I was crushed. I could feel my limbs sag under the weight of his icy words.
The amazing thing about ice storms is that it really doesn't matter how strong are the roots of the tree. It doesn't matter how much nourishment and rain it received through the spring, or how much sun and warmth it received through the summer, or how much mulch and protection it received through the fall. When the weight of an ice storm comes, the tree simply can't stand the stress. One by one, the branches bend, crack and fall. I even saw several that were completely uprooted, literally torn from the ground as if by a tornado.
My husband compliments me on a daily basis. He tells me that I'm beautiful. No, I'm not, I retort. He tells me that he loves me. Why? I challenge. He tells me that he finds me desirable, sexy, attractive. Yeah, right, I scoff.
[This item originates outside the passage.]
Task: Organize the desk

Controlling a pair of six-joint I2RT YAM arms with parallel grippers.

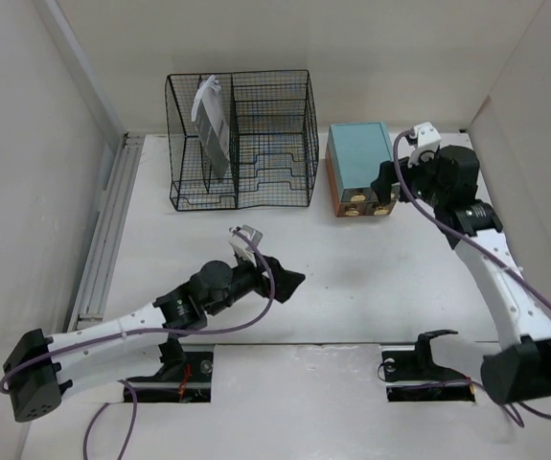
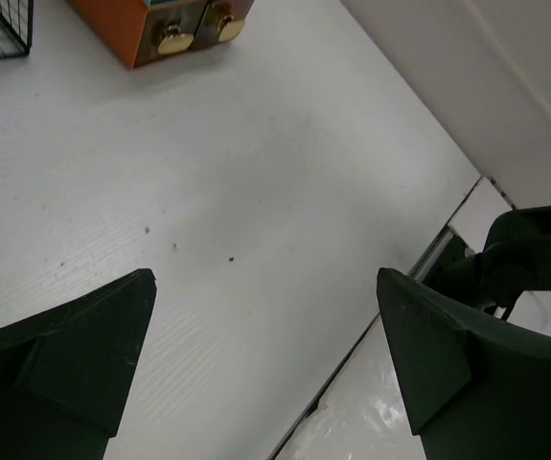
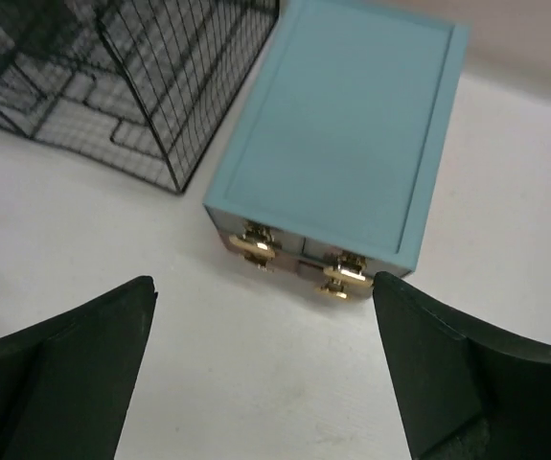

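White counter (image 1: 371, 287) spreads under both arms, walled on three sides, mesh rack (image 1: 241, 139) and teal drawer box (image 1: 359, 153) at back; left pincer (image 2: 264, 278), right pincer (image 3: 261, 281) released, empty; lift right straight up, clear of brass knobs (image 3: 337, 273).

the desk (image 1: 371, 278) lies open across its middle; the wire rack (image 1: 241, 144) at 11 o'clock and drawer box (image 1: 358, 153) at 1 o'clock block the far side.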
He showers his nourishment, his sunshine, his protection on me. And yet, it's the ice storm that my father brings that keeps coming to my mind every time I look at myself in the mirror. It's the chill and the sleet and the burden of that ice that weighs down my branches. I can't accept compliments. I can't believe that a man would love me. I reject my husband's compliments and his unconditional love, because I'm so certain that I'm not worthy of it. Intimacy, for me, is a constant struggle.
Fathers, don't kid yourselves. Don't underestimate the role you play in your daughter's growth. Every word you speak, whether to your daughters, your wives, or even about the people around you, soak directly into your growing child's roots. You have so much power in your words! You have the power to grow a strong, sturdy oak with a firm foundation and a beautiful crown, flourishing under a canopy of love and encouragement. Or you can produce or a deeply burdened, sagging, broken form whose roots simply can't bear the weight of winter, no matter how much others nourish and protect it.
I beg you, fathers. I beg you to reject the temptation to tear down your family with mockery and hurtful jesting and to instead choose wisdom and encouragement. Your children will flourish with your love. Your actions will matter for eternity.
And your family tree will thank you.